⟨

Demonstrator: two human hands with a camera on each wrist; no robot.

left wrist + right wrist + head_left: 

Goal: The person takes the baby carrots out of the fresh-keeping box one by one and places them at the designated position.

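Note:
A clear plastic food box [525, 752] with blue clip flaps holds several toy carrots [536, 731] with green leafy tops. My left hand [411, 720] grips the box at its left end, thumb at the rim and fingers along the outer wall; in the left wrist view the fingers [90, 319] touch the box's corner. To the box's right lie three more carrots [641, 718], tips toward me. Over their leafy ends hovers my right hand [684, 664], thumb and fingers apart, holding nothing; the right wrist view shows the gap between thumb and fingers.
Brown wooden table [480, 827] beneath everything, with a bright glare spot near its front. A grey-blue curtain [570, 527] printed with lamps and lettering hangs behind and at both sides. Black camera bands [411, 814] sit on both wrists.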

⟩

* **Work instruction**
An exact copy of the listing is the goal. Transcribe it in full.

* **Task solution**
Demonstrator: two human hands with a camera on each wrist; no robot.

left wrist + right wrist + head_left: 

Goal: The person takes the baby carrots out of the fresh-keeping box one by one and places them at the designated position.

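Note:
A clear plastic food box [525, 752] with blue clip flaps holds several toy carrots [536, 731] with green leafy tops. My left hand [411, 720] grips the box at its left end, thumb at the rim and fingers along the outer wall; in the left wrist view the fingers [90, 319] touch the box's corner. To the box's right lie three more carrots [641, 718], tips toward me. Over their leafy ends hovers my right hand [684, 664], thumb and fingers apart, holding nothing; the right wrist view shows the gap between thumb and fingers.
Brown wooden table [480, 827] beneath everything, with a bright glare spot near its front. A grey-blue curtain [570, 527] printed with lamps and lettering hangs behind and at both sides. Black camera bands [411, 814] sit on both wrists.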

This response contains the complete answer.